- WORK ITEM -
Work through the records that follow and return each line containing the word "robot".

- Recorded data -
----------
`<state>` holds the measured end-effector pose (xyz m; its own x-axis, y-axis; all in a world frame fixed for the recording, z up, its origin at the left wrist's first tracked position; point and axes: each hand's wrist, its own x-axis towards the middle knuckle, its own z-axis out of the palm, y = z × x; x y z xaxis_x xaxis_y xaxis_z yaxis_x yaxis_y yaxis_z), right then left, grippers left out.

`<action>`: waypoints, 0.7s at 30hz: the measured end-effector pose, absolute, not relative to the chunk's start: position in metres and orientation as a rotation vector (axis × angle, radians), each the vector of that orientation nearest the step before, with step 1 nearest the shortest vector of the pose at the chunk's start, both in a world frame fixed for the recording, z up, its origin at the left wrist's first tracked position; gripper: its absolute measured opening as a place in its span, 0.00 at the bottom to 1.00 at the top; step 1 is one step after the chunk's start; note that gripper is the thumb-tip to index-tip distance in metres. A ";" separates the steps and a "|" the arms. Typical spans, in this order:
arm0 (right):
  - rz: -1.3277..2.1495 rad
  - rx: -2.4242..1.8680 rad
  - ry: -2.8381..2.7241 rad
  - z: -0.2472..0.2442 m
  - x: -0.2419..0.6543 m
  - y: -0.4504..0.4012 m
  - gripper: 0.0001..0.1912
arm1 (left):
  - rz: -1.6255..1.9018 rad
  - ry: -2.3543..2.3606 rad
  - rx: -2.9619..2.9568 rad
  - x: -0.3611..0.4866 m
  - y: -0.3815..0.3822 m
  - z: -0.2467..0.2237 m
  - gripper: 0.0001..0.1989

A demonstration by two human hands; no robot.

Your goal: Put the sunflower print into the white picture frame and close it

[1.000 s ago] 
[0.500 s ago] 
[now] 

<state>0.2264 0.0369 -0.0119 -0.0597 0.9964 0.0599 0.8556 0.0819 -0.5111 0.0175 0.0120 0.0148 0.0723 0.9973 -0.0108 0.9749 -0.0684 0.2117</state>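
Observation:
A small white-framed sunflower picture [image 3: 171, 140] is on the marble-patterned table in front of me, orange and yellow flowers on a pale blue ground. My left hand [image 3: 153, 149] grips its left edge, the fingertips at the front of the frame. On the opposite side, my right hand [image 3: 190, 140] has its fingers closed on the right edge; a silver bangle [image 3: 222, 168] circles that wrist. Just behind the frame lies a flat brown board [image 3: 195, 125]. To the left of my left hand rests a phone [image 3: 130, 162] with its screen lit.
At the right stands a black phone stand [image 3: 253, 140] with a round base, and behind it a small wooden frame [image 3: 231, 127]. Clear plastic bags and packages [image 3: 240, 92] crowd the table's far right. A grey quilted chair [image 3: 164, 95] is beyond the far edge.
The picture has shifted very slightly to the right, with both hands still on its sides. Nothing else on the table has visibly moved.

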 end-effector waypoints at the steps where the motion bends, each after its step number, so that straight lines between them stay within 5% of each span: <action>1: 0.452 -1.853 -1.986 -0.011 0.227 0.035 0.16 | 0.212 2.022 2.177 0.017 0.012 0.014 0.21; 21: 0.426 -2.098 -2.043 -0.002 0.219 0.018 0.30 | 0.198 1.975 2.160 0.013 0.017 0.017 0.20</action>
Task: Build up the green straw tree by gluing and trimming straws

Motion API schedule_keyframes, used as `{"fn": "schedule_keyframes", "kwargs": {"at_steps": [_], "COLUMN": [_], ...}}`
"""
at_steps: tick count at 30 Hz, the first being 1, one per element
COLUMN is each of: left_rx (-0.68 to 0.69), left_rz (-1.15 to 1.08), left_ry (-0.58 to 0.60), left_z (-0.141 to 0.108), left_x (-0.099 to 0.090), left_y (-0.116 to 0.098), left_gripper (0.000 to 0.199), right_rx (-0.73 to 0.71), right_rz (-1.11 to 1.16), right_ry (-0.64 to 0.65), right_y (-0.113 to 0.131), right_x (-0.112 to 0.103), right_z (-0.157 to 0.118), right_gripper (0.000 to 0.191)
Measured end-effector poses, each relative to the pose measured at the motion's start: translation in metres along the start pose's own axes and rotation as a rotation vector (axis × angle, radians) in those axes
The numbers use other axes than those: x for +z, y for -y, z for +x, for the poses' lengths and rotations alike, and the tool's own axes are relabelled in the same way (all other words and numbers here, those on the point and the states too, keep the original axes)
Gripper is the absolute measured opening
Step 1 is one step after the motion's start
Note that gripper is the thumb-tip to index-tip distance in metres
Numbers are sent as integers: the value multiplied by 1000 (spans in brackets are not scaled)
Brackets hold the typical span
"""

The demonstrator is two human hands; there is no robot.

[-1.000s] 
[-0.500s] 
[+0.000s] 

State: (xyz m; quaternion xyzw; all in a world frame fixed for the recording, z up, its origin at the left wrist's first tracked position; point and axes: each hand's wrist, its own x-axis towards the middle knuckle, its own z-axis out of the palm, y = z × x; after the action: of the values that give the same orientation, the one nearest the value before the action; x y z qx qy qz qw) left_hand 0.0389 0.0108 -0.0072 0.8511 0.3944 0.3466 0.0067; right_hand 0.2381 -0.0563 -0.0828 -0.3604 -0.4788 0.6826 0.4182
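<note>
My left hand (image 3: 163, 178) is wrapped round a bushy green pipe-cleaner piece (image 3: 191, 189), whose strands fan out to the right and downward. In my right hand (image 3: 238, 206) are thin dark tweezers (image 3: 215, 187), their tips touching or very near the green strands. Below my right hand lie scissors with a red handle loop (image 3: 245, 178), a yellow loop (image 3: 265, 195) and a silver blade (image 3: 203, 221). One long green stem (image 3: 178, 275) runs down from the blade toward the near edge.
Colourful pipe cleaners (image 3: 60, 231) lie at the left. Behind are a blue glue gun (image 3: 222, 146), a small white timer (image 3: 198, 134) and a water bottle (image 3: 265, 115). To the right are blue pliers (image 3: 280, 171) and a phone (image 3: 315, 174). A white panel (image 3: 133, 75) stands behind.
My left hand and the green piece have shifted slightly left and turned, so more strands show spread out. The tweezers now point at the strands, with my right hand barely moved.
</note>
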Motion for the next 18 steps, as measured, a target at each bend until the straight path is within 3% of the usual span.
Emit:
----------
- ANSWER BOX -
A demonstration by two human hands; no robot.
The demonstrator is two human hands; there is no robot.

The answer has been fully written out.